В этой камере не было никаких выступающих деталей. Ни душевых головок, ни ограждения койки, ни окон. Мою тюремную форму заменили хламидой, которую можно описать как широченный, бесформенный мешок для картошки на липучках. Ни кусочка свободно болтавшейся ткани, так что даже если бы я захотела превратить еще какую-нибудь тряпку в смертельное оружие, мои усилия оказались бы тщетны.
Я была боса и слепа. Как будто этого мало, вся камера представляла собой сплошь стеклянные стены, так что любой проходящий мимо мог посмотреть на меня и удостовериться, что я все еще дышу. Охрана могла наблюдать за всем, что я делала в камере, включая пользование туалетом, с любой точки на 360 градусов вокруг.
Я чувствовала себя животным в зоопарке. Я видела нечеткие силуэты проходивших мимо охранников, которые периодически останавливались у стекла и отпускали глумливые комментарии. Большинство сотрудников коррекционной службы знали, почему я оказалась в тюрьме; у них был доступ к моему делу, где подробно излагалось, что и как я сделала с их собратом по оружию и синей полицейской форме. Нет нужды говорить, что каждый из них желал удостовериться, что я полностью осознаю, каким куском дерьма являюсь. Я слышала их реплики: «Знаешь, я не виню ее за попытку самоубийства, сама бы ее придушила. Ей грозит большой срок. Она слепа, как летучая мышь, так ей и надо».

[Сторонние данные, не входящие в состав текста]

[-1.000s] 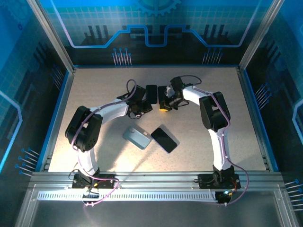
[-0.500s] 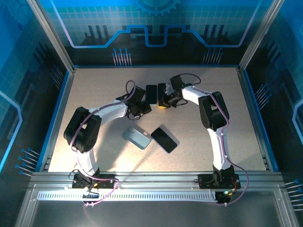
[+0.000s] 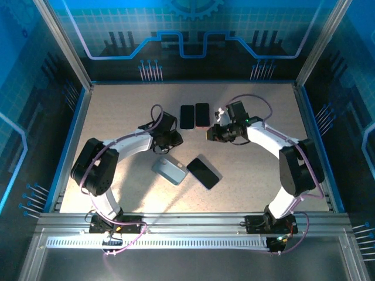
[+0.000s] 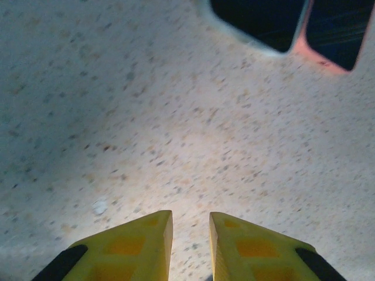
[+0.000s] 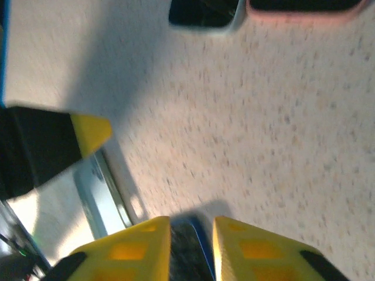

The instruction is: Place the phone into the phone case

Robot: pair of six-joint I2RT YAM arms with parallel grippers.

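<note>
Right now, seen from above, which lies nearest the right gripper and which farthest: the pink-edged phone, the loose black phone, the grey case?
From the right gripper:
1. Pink-edged phone, just past it, on the far side.
2. Loose black phone, on the near side, centre.
3. Grey case, left of that phone.

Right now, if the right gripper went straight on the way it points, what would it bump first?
Probably the phone in the pale case, past some bare table. The right gripper might touch that table sooner, since depth is unclear.
</note>
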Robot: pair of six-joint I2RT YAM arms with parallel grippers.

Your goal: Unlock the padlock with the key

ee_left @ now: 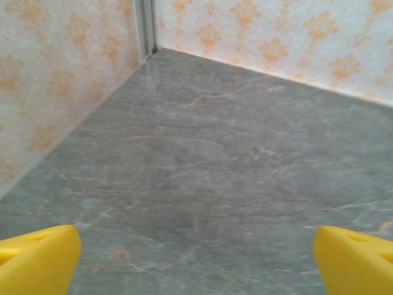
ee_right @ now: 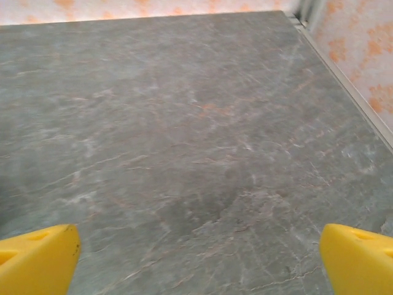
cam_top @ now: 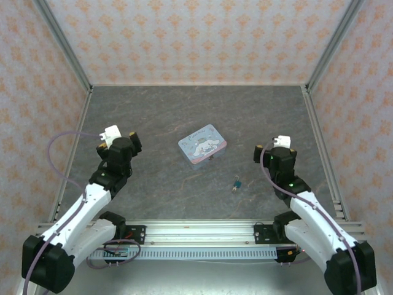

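Note:
The padlock [cam_top: 236,183] is a tiny dark teal-blue lock lying on the grey table, near the front and right of centre. A small yellowish bit shows at its near end; I cannot make out the key as a separate thing. My left gripper [cam_top: 116,138] hangs at the left, far from the lock. In the left wrist view the left gripper [ee_left: 196,258] is open, with bare table between its yellow fingertips [ee_left: 37,258]. My right gripper [cam_top: 275,147] sits to the right of the lock and a little behind it. The right wrist view shows the right gripper [ee_right: 199,258] open and holding nothing.
A light-blue cartoon-printed tin [cam_top: 202,146] lies mid-table, behind and left of the padlock. Patterned walls [cam_top: 196,37] with metal posts close in the table on three sides. The metal rail [cam_top: 196,233] carrying the arm bases runs along the near edge.

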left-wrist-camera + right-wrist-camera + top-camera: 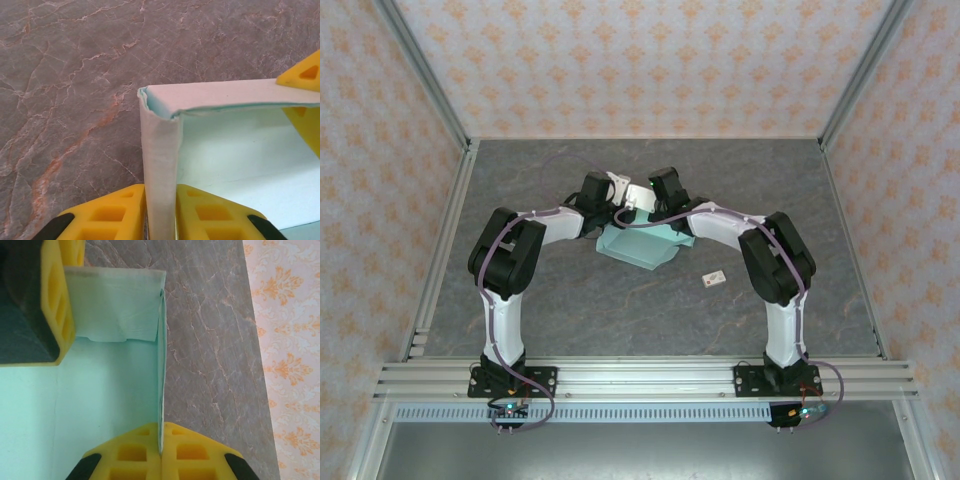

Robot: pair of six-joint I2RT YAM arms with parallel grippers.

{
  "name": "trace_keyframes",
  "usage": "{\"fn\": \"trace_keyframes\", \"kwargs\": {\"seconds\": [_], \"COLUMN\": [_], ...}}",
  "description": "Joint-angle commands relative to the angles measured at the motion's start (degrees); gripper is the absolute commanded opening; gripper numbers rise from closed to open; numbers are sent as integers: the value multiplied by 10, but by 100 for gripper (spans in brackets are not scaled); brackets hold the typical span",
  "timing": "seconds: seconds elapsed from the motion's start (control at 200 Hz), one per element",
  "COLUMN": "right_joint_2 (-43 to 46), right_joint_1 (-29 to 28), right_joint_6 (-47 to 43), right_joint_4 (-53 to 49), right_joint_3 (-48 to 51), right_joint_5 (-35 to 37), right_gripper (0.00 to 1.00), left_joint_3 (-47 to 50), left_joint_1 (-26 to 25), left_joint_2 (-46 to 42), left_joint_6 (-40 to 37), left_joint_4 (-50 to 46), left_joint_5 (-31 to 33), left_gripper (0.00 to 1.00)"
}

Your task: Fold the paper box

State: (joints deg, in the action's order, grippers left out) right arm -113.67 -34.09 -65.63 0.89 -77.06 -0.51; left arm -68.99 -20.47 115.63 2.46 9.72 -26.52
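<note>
Two-arm folding set-up, read from left to right. The left arm (pixel 508 262) bends inward over the grey marbled table (pixel 570 310), and its wrist meets the other at the far middle of the surface. The paper box (pixel 642 243), pale mint-green card, lies there on the table between and just in front of the two wrists, partly raised into shape. In the left wrist view, the left gripper (pixel 160 202) is clamped on an upright side wall of the box, with one yellow finger (pixel 112 212) on each face of the card. That wall runs to a creased corner, from which a second wall leads off to the right. In the right wrist view, the right gripper (pixel 161 440) is pinched tight on the thin edge of this adjoining wall. To the right of the box, apart from it, a small white tag (pixel 713 278) lies flat. The right arm (pixel 777 262) mirrors the left.
</note>
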Motion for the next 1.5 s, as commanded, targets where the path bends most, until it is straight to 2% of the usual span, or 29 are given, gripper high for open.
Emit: {"fn": "trace_keyframes", "kwargs": {"seconds": [0.0, 0.36, 0.876, 1.081, 1.186, 1.351, 1.496], "right_joint_2": [36, 63, 84, 83, 80, 75, 74], "right_joint_1": [-8, -10, -16, -17, -17, -17, -16], "right_joint_6": [20, 70, 104, 112, 116, 114, 109], "right_joint_4": [41, 36, 55, 66, 68, 70, 68], "right_joint_3": [4, 17, 32, 42, 40, 36, 35], "right_joint_5": [-11, -49, -65, -63, -62, -53, -45], "right_gripper": [2, 2, 2, 3, 3, 3, 2], "left_joint_3": [-20, -40, -37, -45, -39, -37, -29], "left_joint_1": [-3, -4, -10, -13, -13, -6, 3], "left_joint_2": [-15, -3, -13, -12, -16, -18, -27], "left_joint_6": [-18, 5, 36, 34, 23, 18, 19], "left_joint_4": [-16, -39, -62, -85, -81, -78, -80], "left_joint_5": [-9, 68, 234, 279, 274, 187, 144], "left_gripper": [20, 10, 6, 6, 7, 16, 24]}}
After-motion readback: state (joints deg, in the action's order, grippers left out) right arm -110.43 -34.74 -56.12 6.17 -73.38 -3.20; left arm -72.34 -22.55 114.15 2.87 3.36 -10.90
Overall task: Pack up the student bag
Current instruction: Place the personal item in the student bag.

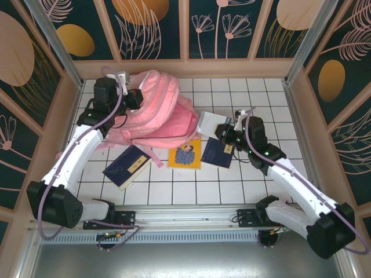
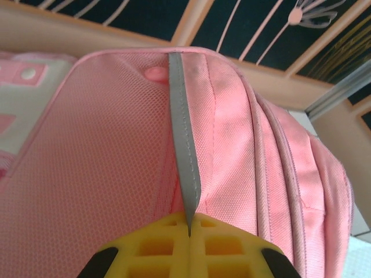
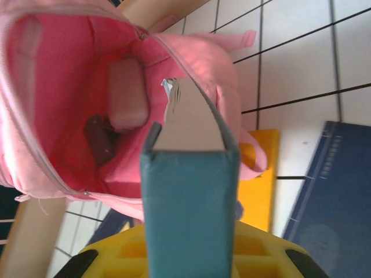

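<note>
Top external, white tiled table [image 1: 232,185], dark floral walls [image 1: 232,29], student bag [image 1: 159,107]

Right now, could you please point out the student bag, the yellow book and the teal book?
student bag [image 1: 159,107], top external view, upper fabric panel.
yellow book [image 1: 185,154], top external view, cover's middle.
teal book [image 3: 191,202], right wrist view, teal cover.

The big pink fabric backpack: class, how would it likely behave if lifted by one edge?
Probably floppy: the soft pink fabric backpack lies slumped in folds. Its open mouth would likely sag shut unheld. The woven cloth looks grippy, so it probably won't slip.
</note>
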Robot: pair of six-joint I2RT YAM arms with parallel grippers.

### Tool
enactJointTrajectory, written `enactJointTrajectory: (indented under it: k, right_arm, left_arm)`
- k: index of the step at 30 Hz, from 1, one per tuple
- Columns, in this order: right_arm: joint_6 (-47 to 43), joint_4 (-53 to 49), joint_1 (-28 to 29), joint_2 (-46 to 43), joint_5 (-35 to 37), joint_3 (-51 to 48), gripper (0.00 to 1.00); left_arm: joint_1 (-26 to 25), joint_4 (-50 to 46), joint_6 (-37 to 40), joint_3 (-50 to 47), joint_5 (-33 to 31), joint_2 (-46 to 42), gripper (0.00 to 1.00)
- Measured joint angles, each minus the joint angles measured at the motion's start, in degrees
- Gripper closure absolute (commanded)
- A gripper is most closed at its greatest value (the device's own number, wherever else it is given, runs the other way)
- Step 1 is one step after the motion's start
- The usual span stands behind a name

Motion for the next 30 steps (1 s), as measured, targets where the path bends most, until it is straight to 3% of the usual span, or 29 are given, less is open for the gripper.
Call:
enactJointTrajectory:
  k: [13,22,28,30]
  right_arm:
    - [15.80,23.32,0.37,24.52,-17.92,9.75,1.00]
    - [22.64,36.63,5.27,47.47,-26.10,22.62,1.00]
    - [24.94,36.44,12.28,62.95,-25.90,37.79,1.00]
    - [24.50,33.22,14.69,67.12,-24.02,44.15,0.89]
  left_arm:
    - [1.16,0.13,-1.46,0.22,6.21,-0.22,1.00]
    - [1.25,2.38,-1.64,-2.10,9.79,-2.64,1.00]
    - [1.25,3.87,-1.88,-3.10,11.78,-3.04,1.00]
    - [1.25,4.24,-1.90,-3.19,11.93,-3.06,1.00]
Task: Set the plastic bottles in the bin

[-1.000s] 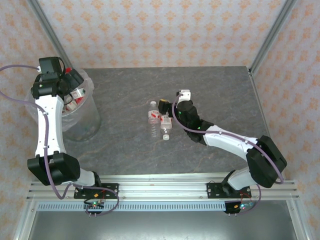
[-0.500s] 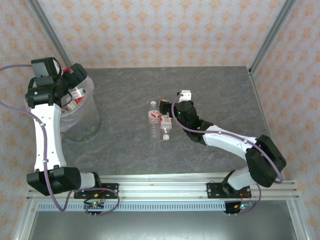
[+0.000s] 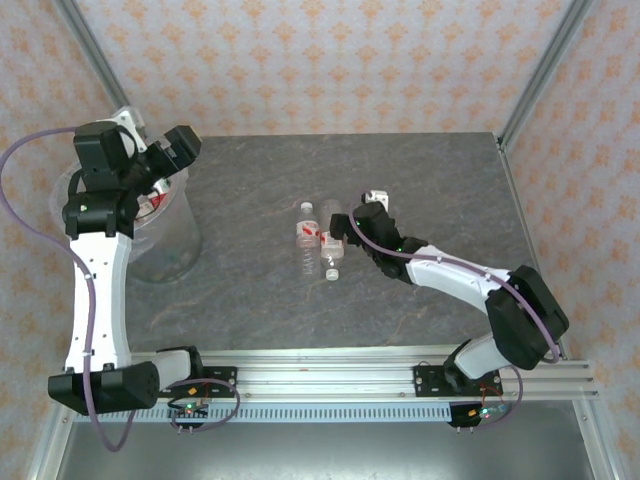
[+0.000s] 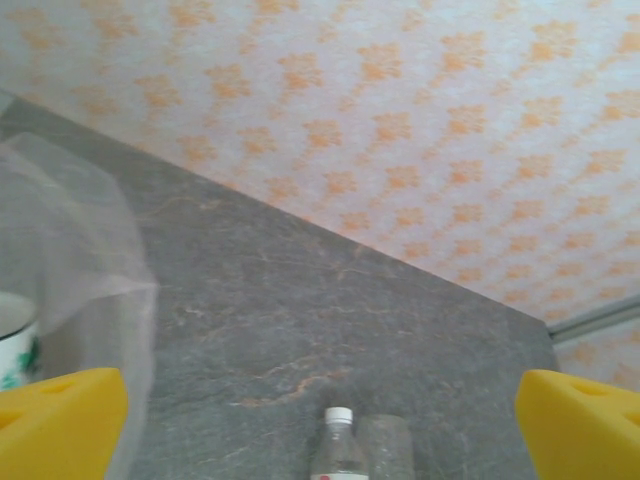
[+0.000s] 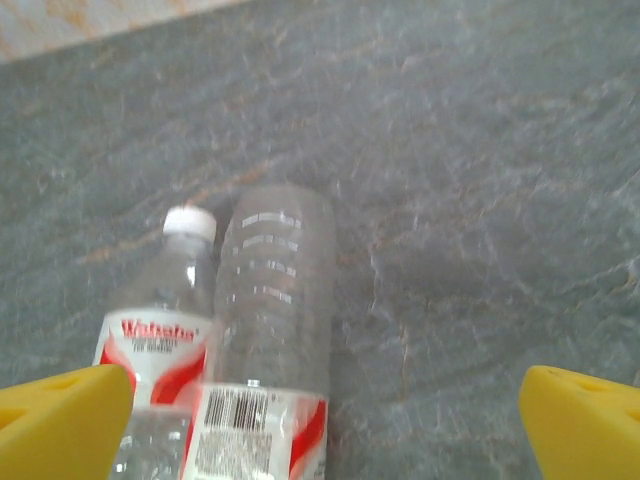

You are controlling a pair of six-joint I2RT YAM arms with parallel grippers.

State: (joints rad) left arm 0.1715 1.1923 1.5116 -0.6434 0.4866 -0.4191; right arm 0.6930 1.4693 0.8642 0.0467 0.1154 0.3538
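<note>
I am noting several bottles (image 3: 150,197) lying in the bin (image 3: 178,250), with two plastic bottles (image 3: 307,240) remaining on the table (image 3: 430,180). Left gripper (image 3: 172,152) is hanging spread and empty above the bin. Right gripper (image 3: 338,225) is hovering spread beside the pair.

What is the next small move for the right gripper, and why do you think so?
Probably lower the right gripper around the barcode-labelled bottle and then close. Its jaws are wide open and hold nothing, and this bottle lies flat on the table nearest their middle, beside the white-capped bottle.
</note>
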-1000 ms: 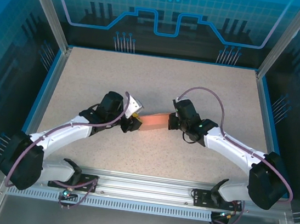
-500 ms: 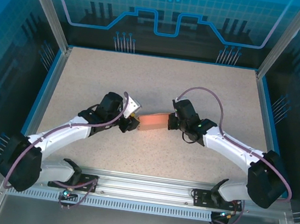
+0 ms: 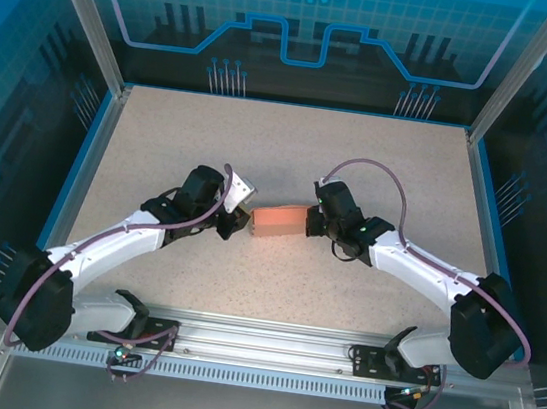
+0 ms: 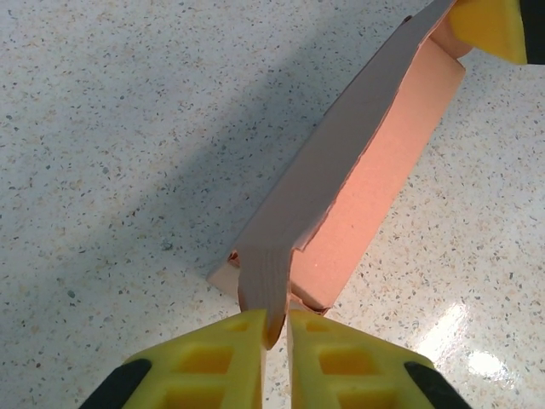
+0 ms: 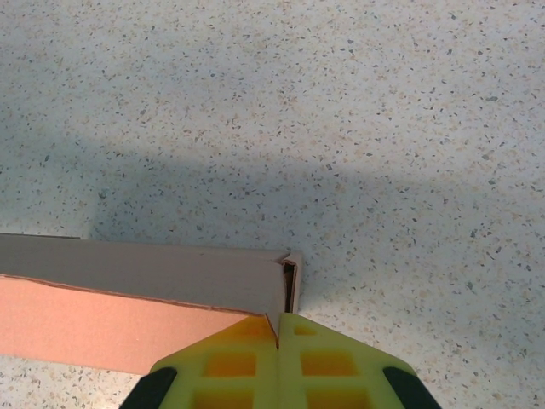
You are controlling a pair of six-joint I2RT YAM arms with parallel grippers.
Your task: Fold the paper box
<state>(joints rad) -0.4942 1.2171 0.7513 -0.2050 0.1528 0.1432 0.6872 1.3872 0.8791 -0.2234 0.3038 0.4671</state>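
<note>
Two ends of the salmon-orange thin card paper box [image 3: 277, 222] are pinched tight, one by the left gripper [image 4: 274, 328], one by the right gripper [image 5: 278, 328]. It lies in the middle of the speckled table [image 3: 359, 165]. It already looks like a box, but the long top flap seems not tucked in yet.

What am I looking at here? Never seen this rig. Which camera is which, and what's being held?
These are two small robot arms, the left arm and the right arm, bolted side by side at the near edge of a speckled table. The wide picture comes from a fixed camera above and behind them. The two close-ups come from a camera on each wrist, looking past that arm's own yellow fingers. Between the arms is one salmon-orange paper box, a long, flat shape. The left gripper is pinched shut on a flap at one end. The right gripper is shut on the card edge at the other end. So both arms grip the box at once.
</note>
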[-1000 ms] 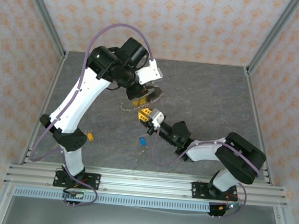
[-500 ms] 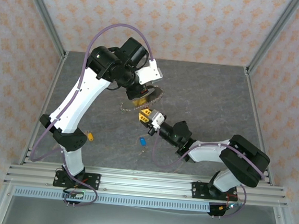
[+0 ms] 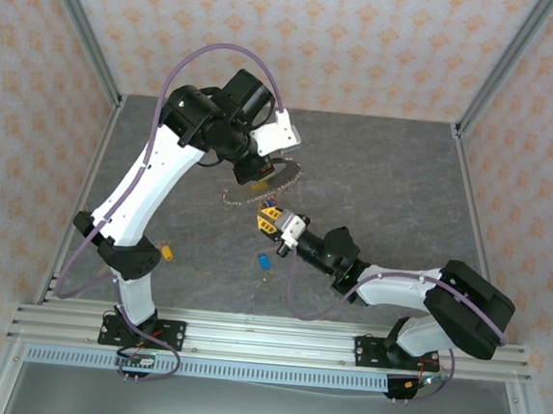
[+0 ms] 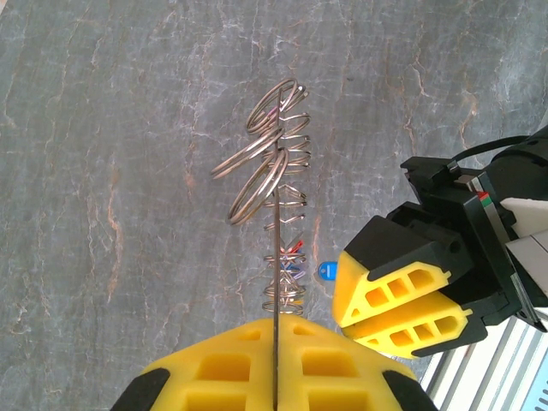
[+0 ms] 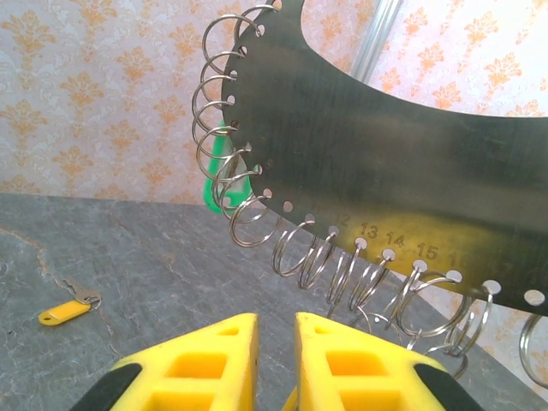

Я была пристыжена, опозорена, и мне было негде спрятаться.
Хватило примерно семи часов в этом аквариуме, чтобы я начала терять свой гребаный рассудок. Я и до того чувствовала себя психически нестабильной, а нынешние условия явно не помогали. Чем дольше я сидела там – ослепленная и почти раздетая, – тем более нереальной казалась мне реальность. Я вошла в тюрьму как Тиффани, но в этот момент, в этой камере я стала чем-то иным. Животным в клетке, маньячкой-самоубийцей, лживой воровкой, заключенной. Старая «я» исчезла, и можно было с уверенностью сказать, что больше она не вернется.